=== How to complete this task ===
Give back the data below exactly as it was given.

Collected data:
- - - -

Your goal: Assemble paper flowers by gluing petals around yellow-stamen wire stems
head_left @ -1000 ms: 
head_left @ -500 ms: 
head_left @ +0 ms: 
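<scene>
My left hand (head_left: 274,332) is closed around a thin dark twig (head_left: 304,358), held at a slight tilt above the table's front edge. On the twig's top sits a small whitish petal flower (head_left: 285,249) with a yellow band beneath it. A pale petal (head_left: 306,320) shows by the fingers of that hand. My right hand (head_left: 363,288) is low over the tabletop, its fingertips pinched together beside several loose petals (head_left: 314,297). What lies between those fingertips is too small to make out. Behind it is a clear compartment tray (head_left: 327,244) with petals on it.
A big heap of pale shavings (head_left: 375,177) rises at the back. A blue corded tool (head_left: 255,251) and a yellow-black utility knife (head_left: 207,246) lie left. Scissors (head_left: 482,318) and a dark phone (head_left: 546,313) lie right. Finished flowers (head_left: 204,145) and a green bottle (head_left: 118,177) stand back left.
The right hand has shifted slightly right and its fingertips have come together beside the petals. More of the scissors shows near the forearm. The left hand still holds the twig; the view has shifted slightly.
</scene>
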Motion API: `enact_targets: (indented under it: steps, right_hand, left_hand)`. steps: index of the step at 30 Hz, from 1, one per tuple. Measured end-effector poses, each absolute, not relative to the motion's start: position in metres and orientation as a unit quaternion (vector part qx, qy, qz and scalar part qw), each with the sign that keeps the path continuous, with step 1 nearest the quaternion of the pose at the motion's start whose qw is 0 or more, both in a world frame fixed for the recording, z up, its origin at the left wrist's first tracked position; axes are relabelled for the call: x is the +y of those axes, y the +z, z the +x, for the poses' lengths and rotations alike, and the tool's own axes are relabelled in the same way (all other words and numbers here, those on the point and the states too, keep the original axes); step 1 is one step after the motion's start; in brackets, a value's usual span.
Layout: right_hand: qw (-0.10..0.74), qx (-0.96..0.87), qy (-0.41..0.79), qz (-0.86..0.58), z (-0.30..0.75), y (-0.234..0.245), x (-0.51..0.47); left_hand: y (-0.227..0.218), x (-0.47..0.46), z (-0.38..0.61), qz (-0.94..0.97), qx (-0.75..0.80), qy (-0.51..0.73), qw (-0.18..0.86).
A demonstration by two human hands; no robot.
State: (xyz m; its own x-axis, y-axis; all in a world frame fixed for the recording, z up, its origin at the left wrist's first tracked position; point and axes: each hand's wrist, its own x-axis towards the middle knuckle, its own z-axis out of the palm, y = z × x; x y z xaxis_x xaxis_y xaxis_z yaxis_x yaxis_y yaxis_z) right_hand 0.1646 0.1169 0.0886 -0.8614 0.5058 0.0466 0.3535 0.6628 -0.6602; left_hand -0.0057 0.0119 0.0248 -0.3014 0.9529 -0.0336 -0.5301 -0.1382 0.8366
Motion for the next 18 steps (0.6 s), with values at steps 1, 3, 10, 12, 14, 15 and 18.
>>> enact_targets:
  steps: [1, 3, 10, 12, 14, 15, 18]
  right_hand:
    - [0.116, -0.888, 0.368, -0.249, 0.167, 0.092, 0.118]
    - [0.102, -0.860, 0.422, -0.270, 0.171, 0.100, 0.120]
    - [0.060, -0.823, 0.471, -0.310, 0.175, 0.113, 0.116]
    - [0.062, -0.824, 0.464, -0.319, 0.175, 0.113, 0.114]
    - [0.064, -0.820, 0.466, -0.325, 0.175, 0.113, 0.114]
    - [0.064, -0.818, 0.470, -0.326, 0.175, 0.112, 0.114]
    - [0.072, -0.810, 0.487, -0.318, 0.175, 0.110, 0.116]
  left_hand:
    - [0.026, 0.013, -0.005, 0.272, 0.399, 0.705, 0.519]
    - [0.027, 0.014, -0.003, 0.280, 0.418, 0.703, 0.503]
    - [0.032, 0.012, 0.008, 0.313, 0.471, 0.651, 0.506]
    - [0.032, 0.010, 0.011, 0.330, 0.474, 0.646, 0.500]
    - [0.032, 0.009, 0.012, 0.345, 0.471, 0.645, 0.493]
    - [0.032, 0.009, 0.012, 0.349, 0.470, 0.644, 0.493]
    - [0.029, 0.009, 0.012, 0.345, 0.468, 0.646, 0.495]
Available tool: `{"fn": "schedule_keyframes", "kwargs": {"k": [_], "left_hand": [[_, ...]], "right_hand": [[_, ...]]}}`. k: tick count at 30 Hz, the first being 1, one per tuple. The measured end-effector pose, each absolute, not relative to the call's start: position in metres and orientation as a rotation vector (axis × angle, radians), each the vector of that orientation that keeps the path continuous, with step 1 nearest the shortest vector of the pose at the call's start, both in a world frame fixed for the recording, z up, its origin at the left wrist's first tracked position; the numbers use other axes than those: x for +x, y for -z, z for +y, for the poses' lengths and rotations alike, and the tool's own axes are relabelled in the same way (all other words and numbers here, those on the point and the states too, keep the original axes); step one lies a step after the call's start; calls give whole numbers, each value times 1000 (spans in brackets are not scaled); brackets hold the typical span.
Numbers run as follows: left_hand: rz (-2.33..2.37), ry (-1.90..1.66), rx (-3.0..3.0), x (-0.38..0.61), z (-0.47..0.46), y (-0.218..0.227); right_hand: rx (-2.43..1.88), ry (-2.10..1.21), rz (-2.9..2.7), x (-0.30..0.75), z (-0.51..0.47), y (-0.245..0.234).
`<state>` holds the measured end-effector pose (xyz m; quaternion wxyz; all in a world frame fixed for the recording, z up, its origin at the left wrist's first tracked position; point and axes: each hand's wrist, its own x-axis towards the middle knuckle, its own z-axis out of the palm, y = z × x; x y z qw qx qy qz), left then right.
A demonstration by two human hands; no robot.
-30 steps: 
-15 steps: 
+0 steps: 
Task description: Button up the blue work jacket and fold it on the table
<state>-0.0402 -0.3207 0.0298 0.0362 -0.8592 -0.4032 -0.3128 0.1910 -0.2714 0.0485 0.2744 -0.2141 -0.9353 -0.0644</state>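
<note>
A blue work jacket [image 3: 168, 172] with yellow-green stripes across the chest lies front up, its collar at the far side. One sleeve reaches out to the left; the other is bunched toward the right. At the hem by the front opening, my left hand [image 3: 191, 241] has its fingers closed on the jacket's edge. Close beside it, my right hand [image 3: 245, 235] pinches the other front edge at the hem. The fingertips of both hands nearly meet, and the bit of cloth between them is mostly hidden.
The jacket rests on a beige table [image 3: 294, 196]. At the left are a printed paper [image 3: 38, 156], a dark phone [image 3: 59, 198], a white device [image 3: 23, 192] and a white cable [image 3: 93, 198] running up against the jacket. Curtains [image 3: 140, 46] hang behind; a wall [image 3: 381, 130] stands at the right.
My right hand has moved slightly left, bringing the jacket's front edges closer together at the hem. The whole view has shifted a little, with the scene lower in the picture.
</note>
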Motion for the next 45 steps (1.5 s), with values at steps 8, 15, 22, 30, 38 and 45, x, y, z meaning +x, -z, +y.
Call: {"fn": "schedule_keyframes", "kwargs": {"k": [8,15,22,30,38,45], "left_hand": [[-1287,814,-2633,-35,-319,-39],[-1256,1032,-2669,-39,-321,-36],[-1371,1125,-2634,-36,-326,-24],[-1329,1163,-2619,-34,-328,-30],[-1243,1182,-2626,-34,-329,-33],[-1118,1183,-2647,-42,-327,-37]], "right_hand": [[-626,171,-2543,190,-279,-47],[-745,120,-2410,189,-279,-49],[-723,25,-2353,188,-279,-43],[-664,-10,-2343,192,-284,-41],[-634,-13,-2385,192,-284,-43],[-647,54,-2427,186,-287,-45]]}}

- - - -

=== Exercise answer ===
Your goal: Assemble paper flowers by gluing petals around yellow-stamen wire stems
head_left @ -1000 ms: 
head_left @ -500 ms: 
head_left @ +0 ms: 
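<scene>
My left hand (head_left: 274,332) is closed around a thin dark twig (head_left: 304,358), held at a slight tilt above the table's front edge. On the twig's top sits a small whitish petal flower (head_left: 285,249) with a yellow band beneath it. A pale petal (head_left: 306,320) shows by the fingers of that hand. My right hand (head_left: 363,288) is low over the tabletop, its fingertips pinched together beside several loose petals (head_left: 314,297). What lies between those fingertips is too small to make out. Behind it is a clear compartment tray (head_left: 327,244) with petals on it.
A big heap of pale shavings (head_left: 375,177) rises at the back. A blue corded tool (head_left: 255,251) and a yellow-black utility knife (head_left: 207,246) lie left. Scissors (head_left: 482,318) and a dark phone (head_left: 546,313) lie right. Finished flowers (head_left: 204,145) and a green bottle (head_left: 118,177) stand back left.
The right hand has shifted slightly right and its fingertips have come together beside the petals. More of the scissors shows near the forearm. The left hand still holds the twig; the view has shifted slightly.
</scene>
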Motion API: `enact_targets: (indented under it: steps, right_hand, left_hand)`. steps: index of the step at 30 Hz, from 1, one per tuple. Measured end-effector poses, each absolute, not relative to the motion's start: position in metres and orientation as a unit quaternion (vector part qx, qy, qz and scalar part qw), each with the sign that keeps the path continuous, with step 1 nearest the quaternion of the pose at the motion's start whose qw is 0 or more, both in a world frame fixed for the recording, z up, its origin at the left wrist's first tracked position; axes are relabelled for the call: x is the +y of those axes, y the +z, z the +x, for the poses' lengths and rotations alike, and the tool's own axes are relabelled in the same way (all other words and numbers here, those on the point and the states too, keep the original axes); step 1 is one step after the motion's start; in brackets, a value's usual span.
Layout: right_hand: qw (-0.10..0.74), qx (-0.96..0.87), qy (-0.41..0.79), qz (-0.86..0.58), z (-0.30..0.75), y (-0.234..0.245), x (-0.51..0.47); left_hand: y (-0.227..0.218), x (-0.47..0.46), z (-0.38..0.61), qz (-0.94..0.97), qx (-0.75..0.80), qy (-0.51..0.73), qw (-0.18..0.86).
A demonstration by two human hands; no robot.
State: (xyz m; its own x-axis, y-axis; all in a world frame fixed for the recording, z up, its origin at the left wrist's first tracked position; point and axes: each hand's wrist, its own x-axis towards the middle knuckle, its own z-axis out of the palm, y = z × x; x y z xaxis_x xaxis_y xaxis_z yaxis_x yaxis_y yaxis_z) right_hand 0.1646 0.1169 0.0886 -0.8614 0.5058 0.0466 0.3535 0.6628 -0.6602; left_hand -0.0057 0.0119 0.0248 -0.3014 0.9529 -0.0336 -0.5301 -0.1382 0.8366
Motion for the next 18 steps (0.6 s), with values at steps 1, 3, 10, 12, 14, 15 and 18.
>>> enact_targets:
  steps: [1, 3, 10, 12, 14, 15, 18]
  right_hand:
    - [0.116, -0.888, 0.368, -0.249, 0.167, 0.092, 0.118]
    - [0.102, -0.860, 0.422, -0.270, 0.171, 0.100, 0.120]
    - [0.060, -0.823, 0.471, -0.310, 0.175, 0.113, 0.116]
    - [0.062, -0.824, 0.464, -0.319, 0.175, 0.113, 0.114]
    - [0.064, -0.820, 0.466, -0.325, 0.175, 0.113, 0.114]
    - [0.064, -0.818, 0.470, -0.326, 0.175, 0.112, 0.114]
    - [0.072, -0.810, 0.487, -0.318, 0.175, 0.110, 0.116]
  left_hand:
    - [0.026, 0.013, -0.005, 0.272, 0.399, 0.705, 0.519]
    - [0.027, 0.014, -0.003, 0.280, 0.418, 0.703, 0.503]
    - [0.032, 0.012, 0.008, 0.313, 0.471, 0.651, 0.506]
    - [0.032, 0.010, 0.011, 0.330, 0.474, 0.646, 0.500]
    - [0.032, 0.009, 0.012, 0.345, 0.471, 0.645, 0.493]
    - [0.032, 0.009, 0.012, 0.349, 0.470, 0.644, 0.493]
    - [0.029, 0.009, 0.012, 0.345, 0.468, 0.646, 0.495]
Available tool: `{"fn": "schedule_keyframes", "kwargs": {"k": [_], "left_hand": [[_, ...]], "right_hand": [[_, ...]]}}`. k: tick count at 30 Hz, the first being 1, one per tuple. The measured end-effector pose, each absolute, not relative to the call's start: position in metres and orientation as a rotation vector (axis × angle, radians), each the vector of that orientation that keeps the path continuous, with step 1 nearest the shortest vector of the pose at the call's start, both in a world frame fixed for the recording, z up, its origin at the left wrist's first tracked position; the numbers use other axes than those: x for +x, y for -z, z for +y, for the poses' lengths and rotations alike, and the tool's own axes are relabelled in the same way (all other words and numbers here, those on the point and the states too, keep the original axes); step one lies a step after the call's start; calls give whole numbers, each value times 1000 (spans in brackets are not scaled); brackets hold the typical span.
Numbers run as follows: left_hand: rz (-2.33..2.37), ry (-1.90..1.66), rx (-3.0..3.0), x (-0.38..0.61), z (-0.47..0.46), y (-0.218..0.227); right_hand: rx (-2.43..1.88), ry (-2.10..1.21), rz (-2.9..2.7), x (-0.30..0.75), z (-0.51..0.47), y (-0.245..0.234).
`<state>` holds the measured end-effector pose (xyz m; quaternion wxyz; all in a world frame fixed for the recording, z up, its origin at the left wrist's first tracked position; point and axes: each hand's wrist, its own x-axis towards the middle knuckle, its own z-axis out of the palm, y = z × x; x y z qw qx qy qz), left then right.
A demonstration by two human hands; no robot.
-30 steps: 
-15 steps: 
+0 steps: 
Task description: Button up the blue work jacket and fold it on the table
<state>-0.0402 -0.3207 0.0298 0.0362 -0.8592 -0.4032 -0.3128 0.1910 -0.2714 0.0485 0.2744 -0.2141 -0.9353 -0.0644</state>
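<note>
A blue work jacket [image 3: 168, 172] with yellow-green stripes across the chest lies front up, its collar at the far side. One sleeve reaches out to the left; the other is bunched toward the right. At the hem by the front opening, my left hand [image 3: 191, 241] has its fingers closed on the jacket's edge. Close beside it, my right hand [image 3: 245, 235] pinches the other front edge at the hem. The fingertips of both hands nearly meet, and the bit of cloth between them is mostly hidden.
The jacket rests on a beige table [image 3: 294, 196]. At the left are a printed paper [image 3: 38, 156], a dark phone [image 3: 59, 198], a white device [image 3: 23, 192] and a white cable [image 3: 93, 198] running up against the jacket. Curtains [image 3: 140, 46] hang behind; a wall [image 3: 381, 130] stands at the right.
My right hand has moved slightly left, bringing the jacket's front edges closer together at the hem. The whole view has shifted a little, with the scene lower in the picture.
</note>
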Motion for the next 45 steps (1.5 s), with values at steps 8, 15, 22, 30, 38 and 45, x, y, z meaning +x, -z, +y.
Call: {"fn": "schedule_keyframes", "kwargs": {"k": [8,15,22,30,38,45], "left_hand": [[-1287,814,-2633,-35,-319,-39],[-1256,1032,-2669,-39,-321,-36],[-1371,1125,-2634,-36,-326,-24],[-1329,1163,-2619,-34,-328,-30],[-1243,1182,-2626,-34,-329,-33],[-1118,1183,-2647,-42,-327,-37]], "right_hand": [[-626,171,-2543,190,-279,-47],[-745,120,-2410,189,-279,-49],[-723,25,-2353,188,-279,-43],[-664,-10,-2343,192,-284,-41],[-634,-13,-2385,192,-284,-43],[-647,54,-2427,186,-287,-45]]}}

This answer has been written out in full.